- Exercise description
Please find every line below that includes "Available" and report how many there are. Nothing else is needed.

☆ ☆ ☆ ☆ ☆ ☆ ☆

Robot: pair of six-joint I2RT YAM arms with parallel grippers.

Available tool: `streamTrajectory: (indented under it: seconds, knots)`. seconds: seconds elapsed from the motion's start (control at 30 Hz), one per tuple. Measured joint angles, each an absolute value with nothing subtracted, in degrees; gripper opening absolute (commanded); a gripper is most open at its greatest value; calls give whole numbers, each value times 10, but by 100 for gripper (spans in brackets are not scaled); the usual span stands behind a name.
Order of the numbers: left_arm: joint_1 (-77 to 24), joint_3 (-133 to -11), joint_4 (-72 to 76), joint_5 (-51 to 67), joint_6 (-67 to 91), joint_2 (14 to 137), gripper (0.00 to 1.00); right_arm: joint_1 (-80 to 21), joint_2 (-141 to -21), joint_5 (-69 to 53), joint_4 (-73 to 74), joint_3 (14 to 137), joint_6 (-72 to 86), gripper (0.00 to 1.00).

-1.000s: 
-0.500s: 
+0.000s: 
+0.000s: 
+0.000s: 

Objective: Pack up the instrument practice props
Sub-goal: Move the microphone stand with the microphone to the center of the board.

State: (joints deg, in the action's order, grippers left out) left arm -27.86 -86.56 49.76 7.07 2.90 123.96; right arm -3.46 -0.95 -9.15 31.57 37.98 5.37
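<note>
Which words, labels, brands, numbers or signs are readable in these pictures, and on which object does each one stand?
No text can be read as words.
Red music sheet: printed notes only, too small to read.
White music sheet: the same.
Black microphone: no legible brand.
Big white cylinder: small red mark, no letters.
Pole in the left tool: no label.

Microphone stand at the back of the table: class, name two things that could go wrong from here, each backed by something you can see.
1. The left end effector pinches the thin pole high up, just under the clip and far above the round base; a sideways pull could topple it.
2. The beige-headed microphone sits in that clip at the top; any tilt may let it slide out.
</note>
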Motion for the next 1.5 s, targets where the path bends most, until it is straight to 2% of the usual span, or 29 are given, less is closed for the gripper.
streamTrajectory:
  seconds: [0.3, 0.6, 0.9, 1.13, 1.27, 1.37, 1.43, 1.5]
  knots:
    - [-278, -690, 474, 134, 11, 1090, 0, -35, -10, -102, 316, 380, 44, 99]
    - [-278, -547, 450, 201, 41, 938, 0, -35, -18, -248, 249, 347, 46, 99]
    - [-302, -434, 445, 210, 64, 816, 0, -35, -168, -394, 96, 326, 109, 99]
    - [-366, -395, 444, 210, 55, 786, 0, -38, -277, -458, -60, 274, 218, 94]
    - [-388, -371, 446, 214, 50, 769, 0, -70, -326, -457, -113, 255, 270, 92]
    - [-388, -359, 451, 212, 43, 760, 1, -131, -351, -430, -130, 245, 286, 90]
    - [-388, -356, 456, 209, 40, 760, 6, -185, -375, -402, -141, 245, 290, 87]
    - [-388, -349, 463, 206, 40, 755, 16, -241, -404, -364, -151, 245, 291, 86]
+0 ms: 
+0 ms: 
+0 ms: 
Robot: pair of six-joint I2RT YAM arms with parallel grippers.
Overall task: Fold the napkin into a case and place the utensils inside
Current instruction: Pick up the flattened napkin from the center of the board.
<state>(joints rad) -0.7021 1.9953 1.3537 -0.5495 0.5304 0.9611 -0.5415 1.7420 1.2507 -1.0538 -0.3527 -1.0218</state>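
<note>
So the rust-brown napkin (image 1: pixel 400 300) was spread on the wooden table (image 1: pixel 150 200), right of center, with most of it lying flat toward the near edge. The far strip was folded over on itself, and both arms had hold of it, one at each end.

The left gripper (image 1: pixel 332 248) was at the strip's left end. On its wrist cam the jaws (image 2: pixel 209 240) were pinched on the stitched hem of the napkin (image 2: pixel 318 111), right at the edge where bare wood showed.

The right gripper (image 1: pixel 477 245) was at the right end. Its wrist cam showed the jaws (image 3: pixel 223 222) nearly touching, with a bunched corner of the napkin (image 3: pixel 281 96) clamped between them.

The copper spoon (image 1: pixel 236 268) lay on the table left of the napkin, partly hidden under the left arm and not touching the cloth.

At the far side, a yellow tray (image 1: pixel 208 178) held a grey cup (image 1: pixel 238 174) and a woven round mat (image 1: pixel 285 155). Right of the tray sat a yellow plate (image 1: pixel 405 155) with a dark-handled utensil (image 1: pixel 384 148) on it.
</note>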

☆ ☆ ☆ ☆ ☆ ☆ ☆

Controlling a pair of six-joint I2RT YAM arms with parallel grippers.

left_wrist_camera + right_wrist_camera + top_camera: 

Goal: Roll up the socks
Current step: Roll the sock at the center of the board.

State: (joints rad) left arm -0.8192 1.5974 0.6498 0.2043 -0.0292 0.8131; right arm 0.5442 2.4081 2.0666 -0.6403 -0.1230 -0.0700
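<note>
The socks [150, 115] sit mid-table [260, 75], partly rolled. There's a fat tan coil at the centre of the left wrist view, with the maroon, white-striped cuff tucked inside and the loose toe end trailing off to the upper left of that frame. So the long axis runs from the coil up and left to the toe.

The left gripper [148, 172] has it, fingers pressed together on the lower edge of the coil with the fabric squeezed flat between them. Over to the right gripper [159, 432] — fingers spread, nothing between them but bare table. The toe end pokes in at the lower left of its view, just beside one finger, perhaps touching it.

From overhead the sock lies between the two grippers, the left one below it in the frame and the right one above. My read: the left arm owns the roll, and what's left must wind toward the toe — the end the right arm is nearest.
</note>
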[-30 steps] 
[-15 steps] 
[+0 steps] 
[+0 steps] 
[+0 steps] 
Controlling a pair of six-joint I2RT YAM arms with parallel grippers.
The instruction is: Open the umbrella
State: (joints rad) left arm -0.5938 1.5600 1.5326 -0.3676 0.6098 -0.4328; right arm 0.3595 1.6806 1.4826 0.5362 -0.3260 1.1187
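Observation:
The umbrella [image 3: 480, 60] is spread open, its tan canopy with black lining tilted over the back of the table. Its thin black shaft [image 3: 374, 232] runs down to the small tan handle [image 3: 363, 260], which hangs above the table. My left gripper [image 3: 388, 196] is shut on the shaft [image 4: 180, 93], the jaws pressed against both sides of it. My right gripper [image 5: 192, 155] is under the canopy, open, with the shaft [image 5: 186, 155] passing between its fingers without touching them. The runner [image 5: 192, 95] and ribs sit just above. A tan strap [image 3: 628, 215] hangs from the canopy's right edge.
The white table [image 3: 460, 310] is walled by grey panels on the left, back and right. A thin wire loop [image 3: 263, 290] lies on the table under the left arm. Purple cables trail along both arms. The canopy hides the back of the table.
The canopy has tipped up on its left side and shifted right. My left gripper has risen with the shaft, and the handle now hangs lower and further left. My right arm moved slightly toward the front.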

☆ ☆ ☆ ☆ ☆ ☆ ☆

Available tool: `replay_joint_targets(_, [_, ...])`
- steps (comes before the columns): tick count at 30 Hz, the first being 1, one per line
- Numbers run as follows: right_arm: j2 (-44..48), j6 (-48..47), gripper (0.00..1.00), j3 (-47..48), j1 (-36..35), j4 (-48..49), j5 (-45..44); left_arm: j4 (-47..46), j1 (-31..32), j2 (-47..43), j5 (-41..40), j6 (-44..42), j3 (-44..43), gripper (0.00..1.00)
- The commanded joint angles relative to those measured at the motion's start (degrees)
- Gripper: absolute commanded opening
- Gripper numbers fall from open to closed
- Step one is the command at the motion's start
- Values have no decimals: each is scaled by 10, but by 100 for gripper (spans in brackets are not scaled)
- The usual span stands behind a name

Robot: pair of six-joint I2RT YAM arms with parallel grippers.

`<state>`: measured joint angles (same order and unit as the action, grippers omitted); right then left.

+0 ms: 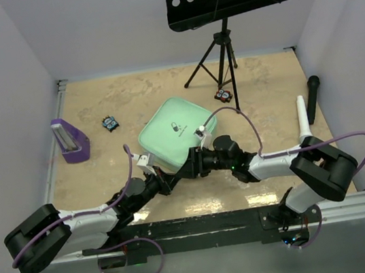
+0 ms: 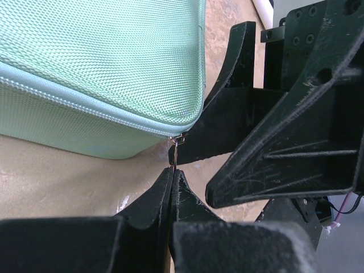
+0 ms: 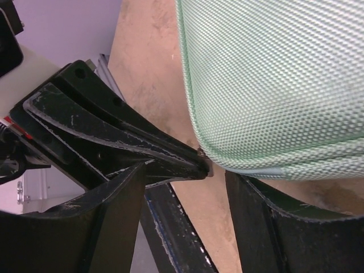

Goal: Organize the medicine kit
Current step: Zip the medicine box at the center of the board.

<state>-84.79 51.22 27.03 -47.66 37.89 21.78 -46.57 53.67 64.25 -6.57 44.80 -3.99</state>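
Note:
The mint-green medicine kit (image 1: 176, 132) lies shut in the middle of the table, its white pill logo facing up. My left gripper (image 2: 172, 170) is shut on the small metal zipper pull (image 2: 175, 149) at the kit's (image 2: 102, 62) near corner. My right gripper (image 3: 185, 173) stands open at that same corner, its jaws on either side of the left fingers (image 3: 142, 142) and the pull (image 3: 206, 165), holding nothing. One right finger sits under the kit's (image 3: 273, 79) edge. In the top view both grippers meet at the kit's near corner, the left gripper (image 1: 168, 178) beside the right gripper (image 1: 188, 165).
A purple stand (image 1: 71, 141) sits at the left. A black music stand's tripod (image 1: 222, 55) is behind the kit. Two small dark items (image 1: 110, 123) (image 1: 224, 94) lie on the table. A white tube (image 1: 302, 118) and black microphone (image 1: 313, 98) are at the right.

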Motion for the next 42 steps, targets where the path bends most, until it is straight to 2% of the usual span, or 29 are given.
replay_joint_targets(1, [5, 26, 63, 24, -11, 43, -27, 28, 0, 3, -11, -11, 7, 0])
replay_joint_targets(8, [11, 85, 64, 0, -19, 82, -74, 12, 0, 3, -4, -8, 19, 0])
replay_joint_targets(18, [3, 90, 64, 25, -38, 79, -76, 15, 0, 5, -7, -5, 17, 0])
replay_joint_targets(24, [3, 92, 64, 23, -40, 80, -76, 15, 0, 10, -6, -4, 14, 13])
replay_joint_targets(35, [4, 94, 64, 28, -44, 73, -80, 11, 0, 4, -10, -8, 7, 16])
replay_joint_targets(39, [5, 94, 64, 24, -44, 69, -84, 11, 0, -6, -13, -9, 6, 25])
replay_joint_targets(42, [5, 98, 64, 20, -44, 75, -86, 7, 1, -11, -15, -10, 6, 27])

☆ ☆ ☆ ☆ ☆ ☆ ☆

- Result of the task
2